En la planta baja del edificio inmediatamente contiguo al Kikos se encuentra la librería Zaplana, la más grande de México; no resistimos la tentación de echar un vistazo a las mesas y estanterías de aquel inmenso recinto. Cada uno sale con un imponente bulto bajo el brazo. Nos enorgullece el rápido crecimiento de nuestras bibliotecas (la suya, con los años sobrepasará los treinta mil ejemplares). Volvemos a entrar al Kikos para pedir que nos vendan unas cajas de cartón porque es imposible moverse por la calle o subir a un autobús con esa cantidad de libros en las manos. Mientras buscan la caja, tomamos un café, y examinamos nuestros hallazgos. En los cuatro años de amistad nuestras lecturas se han expandido y entreverado. Coincidimos ese día en comprar Conrad. Yo llevo Victoria y Bajo las miradas de Occidente, y él Lord Jim, El vagabundo de las islas y El agente secreto. Ambos leemos en abundancia autores anglosajones, yo de preferencia ingleses y él norteamericanos; pero se ha producido una benéfica contaminación. Hojeamos los libros adquiridos. Yo hablo de Henry James y él de Melville y de Hawthorne; yo de Forster, Sterne y Virginia Woolf y él de Poe, Twain y Thoreau.

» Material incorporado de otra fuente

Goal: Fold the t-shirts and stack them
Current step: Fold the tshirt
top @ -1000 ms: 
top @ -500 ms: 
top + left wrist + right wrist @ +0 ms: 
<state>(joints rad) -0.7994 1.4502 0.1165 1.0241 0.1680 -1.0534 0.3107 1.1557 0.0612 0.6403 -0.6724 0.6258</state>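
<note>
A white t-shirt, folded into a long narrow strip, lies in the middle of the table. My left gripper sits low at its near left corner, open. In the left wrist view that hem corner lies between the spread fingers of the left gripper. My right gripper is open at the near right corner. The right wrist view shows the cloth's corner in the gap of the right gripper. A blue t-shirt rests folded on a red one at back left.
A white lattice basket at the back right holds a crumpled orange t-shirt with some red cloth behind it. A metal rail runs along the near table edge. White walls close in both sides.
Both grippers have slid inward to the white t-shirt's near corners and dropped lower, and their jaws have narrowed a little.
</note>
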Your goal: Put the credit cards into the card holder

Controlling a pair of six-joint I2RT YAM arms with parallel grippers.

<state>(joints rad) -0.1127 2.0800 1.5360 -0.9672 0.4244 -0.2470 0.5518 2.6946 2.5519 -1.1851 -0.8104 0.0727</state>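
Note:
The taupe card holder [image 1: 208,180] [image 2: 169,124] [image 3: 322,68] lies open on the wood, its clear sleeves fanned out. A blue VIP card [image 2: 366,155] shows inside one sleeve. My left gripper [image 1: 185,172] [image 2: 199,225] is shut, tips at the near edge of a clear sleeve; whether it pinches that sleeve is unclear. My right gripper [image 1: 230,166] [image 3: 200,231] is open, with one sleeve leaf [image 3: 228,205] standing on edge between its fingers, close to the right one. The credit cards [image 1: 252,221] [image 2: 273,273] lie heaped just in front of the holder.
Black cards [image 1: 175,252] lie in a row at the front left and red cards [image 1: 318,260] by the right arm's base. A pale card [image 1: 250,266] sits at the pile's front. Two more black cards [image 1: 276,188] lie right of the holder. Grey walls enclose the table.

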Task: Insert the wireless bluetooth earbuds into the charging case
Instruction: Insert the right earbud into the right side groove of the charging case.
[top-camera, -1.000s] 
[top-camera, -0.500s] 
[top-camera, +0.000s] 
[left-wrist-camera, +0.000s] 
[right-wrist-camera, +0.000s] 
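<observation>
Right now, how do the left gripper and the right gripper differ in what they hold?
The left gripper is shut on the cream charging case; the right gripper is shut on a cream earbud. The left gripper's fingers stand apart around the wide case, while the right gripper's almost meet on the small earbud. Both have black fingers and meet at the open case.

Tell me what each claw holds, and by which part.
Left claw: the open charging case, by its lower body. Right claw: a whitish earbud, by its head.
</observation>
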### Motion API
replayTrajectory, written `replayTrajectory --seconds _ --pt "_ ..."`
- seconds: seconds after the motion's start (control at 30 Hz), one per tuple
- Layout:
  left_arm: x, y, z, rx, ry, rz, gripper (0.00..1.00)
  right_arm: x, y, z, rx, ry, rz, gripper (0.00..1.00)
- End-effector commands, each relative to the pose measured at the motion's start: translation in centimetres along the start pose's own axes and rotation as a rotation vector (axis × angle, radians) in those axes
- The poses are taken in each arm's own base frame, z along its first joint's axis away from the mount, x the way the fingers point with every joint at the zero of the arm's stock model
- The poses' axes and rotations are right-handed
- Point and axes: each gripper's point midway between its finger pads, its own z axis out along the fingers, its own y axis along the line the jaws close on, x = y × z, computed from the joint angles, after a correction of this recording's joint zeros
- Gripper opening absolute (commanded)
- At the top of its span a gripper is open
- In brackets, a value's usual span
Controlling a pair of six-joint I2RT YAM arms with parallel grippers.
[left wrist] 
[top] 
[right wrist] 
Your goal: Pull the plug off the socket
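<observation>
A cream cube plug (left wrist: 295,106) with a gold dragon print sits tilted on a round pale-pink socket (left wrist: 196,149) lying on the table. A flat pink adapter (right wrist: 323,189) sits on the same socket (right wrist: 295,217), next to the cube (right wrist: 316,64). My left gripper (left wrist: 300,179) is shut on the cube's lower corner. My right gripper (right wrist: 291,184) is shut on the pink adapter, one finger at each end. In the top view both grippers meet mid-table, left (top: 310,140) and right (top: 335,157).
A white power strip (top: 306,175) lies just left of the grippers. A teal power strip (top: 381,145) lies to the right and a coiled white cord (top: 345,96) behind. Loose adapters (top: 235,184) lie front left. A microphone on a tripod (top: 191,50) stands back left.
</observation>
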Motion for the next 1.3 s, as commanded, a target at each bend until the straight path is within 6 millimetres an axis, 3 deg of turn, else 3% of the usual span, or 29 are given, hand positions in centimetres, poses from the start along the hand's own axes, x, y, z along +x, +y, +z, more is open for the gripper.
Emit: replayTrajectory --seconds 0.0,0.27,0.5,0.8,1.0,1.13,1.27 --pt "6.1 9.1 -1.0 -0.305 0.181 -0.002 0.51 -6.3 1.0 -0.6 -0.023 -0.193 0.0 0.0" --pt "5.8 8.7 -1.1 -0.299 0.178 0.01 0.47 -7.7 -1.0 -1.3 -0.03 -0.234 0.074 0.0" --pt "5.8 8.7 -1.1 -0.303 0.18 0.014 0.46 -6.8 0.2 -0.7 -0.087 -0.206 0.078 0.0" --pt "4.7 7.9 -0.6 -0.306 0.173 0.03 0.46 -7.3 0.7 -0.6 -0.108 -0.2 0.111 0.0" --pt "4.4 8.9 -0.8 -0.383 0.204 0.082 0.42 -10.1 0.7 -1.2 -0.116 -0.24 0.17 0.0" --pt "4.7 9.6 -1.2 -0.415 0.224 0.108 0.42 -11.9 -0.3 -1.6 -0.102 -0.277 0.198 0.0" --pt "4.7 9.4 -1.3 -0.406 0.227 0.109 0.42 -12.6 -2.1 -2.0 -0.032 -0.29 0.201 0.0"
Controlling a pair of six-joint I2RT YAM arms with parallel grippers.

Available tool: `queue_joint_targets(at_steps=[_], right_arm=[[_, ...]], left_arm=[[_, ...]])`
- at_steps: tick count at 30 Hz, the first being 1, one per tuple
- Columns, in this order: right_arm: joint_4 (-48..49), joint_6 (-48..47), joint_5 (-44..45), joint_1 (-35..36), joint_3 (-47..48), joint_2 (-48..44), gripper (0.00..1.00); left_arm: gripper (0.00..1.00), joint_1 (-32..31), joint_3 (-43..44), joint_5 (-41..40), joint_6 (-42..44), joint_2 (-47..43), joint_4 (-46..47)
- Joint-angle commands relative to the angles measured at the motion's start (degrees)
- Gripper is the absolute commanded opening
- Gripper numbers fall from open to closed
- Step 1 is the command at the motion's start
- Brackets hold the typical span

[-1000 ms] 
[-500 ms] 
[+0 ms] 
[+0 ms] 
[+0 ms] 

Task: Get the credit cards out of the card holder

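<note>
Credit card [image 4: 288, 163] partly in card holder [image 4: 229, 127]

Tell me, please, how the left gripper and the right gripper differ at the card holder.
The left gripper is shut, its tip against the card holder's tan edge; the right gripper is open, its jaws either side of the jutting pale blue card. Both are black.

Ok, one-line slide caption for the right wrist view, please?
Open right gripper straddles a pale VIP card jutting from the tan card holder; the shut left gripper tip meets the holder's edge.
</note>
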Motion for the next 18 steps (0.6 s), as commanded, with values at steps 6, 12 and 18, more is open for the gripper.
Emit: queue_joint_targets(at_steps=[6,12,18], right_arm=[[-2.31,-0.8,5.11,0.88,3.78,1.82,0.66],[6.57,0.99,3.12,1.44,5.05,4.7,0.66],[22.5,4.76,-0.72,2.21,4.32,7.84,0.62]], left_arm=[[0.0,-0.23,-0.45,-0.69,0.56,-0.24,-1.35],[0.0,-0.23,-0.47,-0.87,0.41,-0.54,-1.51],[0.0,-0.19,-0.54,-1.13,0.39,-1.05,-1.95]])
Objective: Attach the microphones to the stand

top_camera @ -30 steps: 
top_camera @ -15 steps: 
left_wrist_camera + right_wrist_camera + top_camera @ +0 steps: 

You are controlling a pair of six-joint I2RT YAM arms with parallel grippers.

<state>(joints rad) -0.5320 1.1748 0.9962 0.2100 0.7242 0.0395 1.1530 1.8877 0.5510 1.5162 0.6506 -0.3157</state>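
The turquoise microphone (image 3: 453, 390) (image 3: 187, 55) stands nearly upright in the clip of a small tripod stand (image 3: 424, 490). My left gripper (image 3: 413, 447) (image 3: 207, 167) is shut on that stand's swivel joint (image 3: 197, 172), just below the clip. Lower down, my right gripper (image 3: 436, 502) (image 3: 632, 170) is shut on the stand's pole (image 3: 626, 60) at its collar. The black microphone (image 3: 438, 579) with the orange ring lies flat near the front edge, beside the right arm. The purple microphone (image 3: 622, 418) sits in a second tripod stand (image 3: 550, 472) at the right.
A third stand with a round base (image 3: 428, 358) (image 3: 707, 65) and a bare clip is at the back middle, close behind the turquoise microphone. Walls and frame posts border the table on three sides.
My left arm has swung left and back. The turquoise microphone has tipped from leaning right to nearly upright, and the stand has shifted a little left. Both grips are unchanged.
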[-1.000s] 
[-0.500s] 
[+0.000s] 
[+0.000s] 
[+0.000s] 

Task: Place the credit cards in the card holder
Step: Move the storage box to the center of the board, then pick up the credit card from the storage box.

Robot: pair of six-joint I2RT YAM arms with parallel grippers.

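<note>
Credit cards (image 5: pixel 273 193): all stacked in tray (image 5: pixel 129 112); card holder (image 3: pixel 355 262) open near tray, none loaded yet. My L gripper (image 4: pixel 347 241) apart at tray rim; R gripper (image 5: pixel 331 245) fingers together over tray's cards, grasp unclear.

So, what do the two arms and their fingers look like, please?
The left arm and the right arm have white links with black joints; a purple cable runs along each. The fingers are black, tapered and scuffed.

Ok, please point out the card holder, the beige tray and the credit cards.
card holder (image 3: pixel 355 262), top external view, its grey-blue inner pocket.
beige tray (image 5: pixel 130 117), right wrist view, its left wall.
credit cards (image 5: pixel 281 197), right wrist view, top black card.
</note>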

Ambos admiramos el humor inteligente de James Thurber, y volvemos a declarar que el lenguaje de Borges constituye el mayor milagro que le ha ocurrido en este siglo a nuestro idioma; hace allí una leve pausa y añade que uno de los momentos más altos de la lengua castellana le es debido a Casiodoro de Reina y a su discípulo Cipriano Valera, y cuando, desconcertado ante aquellos nombres, le pregunto: ¿y ésos quienes son?, me responde escandalizado, que nada menos que los traductores de la Biblia.

Aspira, me dice, a que algún día su prosa muestre el beneficio de los infinitos años que ha dedicado a leer los textos bíblicos; yo, que soy lego en ellos, comento bastante encogido que la mayor influencia que registro por el momento es la de William Faulkner, y allí me da jaque mate al aclararme que el lenguaje de Faulkner, como el de Melville y Hawthorne, están profundamente marcados por la Biblia: son una derivación no religiosa del Lenguaje Revelado. Advierte de pronto que se ha hecho muy tarde, que tenemos que volar al Excélsior a entregar su nota.